Firefighter Salary in Las Vegas, NV: Median $45,921 in 2026
Las Vegas (NV) · COL index 103 · Unemployment 5.0% · Metro pop 2,340,000 · Rank #118 of 283 for Firefighter salary
A Firefighter in Las Vegas earns an estimated median of $45,921 per year. That figure starts from the Nevada state-level BLS Occupational Employment and Wage Statistics median[1]($43,630) and scales it by Las Vegas's composite cost-of-living index of 103 (US = 100). The 10th percentile comes in around $30,765; the 90th percentile reaches $94,137. After federal, Nevada state (no state income tax), and FICA taxes, a single-filer Firefighter takes home approximately $39,026/year — about $3,252/month or $1,501 every other week.
Compared to the national Firefighter median of $60,670, Las Vegas pays -24.3%. Relative to the Las Vegas median household income of $62,600, a Firefightersalary runs -26.6%. Local unemployment is 5.0%[3], with an estimated 379 annual Firefighter openings inferred from metro population share and national employment (361,290).

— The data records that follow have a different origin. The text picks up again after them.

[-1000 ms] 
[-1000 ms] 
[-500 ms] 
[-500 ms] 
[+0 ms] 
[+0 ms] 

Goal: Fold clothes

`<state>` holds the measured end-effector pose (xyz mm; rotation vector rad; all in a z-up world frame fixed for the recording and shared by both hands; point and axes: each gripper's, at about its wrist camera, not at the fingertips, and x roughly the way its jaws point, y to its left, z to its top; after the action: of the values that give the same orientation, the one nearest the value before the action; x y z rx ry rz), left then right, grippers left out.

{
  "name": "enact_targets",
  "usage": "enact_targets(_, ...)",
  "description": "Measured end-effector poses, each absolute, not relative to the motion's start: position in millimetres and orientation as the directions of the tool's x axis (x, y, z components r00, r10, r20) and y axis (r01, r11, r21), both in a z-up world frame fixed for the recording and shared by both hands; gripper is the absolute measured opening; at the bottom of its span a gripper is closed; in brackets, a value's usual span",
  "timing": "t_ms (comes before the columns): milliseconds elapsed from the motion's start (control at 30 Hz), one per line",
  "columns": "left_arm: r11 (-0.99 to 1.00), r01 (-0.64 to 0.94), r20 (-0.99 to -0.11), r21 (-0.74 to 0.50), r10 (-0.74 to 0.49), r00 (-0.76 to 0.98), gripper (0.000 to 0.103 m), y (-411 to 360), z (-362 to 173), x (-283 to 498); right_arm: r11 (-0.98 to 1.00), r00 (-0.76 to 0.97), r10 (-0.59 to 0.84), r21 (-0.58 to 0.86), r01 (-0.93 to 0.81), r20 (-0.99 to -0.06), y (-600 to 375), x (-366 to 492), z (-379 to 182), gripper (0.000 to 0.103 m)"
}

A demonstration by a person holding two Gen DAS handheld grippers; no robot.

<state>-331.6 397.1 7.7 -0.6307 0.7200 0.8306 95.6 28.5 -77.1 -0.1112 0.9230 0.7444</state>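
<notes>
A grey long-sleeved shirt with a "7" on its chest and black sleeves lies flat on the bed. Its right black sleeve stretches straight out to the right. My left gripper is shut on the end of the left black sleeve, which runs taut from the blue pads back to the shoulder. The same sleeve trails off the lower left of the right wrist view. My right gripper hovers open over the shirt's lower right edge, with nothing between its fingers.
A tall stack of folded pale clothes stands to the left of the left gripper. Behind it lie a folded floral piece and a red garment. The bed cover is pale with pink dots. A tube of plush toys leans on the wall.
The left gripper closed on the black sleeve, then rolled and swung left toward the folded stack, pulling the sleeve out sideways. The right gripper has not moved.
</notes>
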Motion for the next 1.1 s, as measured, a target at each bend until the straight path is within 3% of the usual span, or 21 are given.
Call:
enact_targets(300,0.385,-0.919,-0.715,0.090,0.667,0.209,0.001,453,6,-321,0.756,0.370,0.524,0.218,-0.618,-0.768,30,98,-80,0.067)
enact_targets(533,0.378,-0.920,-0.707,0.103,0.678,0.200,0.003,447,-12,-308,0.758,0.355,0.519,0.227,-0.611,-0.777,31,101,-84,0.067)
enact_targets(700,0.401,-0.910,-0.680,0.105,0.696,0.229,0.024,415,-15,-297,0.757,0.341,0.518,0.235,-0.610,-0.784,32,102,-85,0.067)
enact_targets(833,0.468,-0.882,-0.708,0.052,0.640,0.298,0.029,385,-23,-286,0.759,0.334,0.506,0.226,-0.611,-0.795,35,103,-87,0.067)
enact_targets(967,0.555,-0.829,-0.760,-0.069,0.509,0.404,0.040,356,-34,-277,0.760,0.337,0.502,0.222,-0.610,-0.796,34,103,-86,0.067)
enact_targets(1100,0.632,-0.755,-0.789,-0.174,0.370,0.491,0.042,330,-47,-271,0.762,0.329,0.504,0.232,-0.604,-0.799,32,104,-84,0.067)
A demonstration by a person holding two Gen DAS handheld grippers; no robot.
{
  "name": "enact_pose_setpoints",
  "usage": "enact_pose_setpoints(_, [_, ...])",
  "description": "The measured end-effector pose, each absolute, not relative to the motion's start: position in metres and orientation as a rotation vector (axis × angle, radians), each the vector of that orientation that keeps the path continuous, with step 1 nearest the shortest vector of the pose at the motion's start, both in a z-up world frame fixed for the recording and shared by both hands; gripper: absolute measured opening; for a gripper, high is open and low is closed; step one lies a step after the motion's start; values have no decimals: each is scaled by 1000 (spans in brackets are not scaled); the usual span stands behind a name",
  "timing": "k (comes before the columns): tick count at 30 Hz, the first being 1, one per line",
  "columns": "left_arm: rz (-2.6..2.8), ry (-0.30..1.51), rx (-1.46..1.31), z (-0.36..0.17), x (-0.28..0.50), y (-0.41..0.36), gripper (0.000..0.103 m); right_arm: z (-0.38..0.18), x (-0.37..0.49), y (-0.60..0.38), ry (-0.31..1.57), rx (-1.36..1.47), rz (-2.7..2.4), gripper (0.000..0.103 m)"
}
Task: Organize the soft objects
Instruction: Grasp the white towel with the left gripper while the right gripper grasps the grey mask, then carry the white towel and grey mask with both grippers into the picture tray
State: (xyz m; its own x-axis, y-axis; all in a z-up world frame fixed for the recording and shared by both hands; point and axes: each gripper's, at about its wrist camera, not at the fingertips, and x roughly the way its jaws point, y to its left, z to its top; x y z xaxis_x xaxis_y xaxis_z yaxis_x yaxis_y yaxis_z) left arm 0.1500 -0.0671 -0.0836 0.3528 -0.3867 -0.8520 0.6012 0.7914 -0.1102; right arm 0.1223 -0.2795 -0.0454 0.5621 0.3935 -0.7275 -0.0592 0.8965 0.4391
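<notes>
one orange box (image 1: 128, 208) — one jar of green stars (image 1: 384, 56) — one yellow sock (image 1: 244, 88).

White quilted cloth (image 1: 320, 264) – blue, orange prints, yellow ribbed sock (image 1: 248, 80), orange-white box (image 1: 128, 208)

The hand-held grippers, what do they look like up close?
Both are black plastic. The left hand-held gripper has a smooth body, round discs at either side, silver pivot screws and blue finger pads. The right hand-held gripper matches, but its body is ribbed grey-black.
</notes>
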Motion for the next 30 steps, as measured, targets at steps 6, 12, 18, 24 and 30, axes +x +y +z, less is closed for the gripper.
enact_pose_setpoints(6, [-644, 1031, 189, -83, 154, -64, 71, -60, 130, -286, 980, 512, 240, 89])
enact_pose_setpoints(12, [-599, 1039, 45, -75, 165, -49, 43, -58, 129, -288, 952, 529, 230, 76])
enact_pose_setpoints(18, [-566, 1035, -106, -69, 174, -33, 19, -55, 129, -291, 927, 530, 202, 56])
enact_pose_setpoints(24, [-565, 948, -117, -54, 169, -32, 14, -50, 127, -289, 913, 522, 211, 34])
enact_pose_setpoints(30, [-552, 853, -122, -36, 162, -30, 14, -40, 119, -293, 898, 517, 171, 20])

Firefighter Snapshot — Las Vegas (2026)
Every row cites a primary public dataset. Rent + home values use Zillow where the metro is in the ZHVI/ZORI coverage set; otherwise ACS + census tract fallbacks.
| Metric | Las Vegas | National | Source |
|---|---|---|---|
| Firefighter median salary | $45,921 | $60,670 | [1] |
| 10th percentile | $30,765 | $42,290 | [1] |
| 90th percentile | $94,137 | $112,440 | [1] |
| Annual take-home (single filer) | $39,026 | — | [8][10] |
| Median home value (ZHVI) | $431,015 | — | [5] |
| Median rent (ZORI) | $1,727/mo | — | [5] |
| HUD Fair Market Rent (2BR) | $1,600/mo | — | [6] |
| Median household income (ACS) | $73,845 | — | [7] |
| Cost-of-living index | 103.0 | 100.0 | [4] |
| Unemployment rate | 5.0% | — | [3] |
How Firefighter Salaries Work in Las Vegas
City-level wages aren't published directly by BLS for most SOC codes. We build them by anchoring to the Nevada state-level OEWS median ($43,630) and scaling by Las Vegas's composite cost-of-living index (103)[1][4]. That index combines Census ACS rent, Zillow ZHVI, BLS CPI, and AdvisorSmith / ApartmentAdvisor inputs to produce one number per metro. When BLS publishes a separate metro-level wage (MSA-level OEWS), that takes priority — a handful of large metros including New York, LA, Chicago, and DC have this coverage.
On top of the gross wage, the standard US payroll stack applies: federal income tax using 2025 IRS brackets and the $15,000 single standard deduction[8], FICA (Social Security 6.2% up to $176,100 wage base + Medicare 1.45%)[9], and no Nevada state income tax — a meaningful wedge worth $2,296–$3,214 per year vs average-tax states[10].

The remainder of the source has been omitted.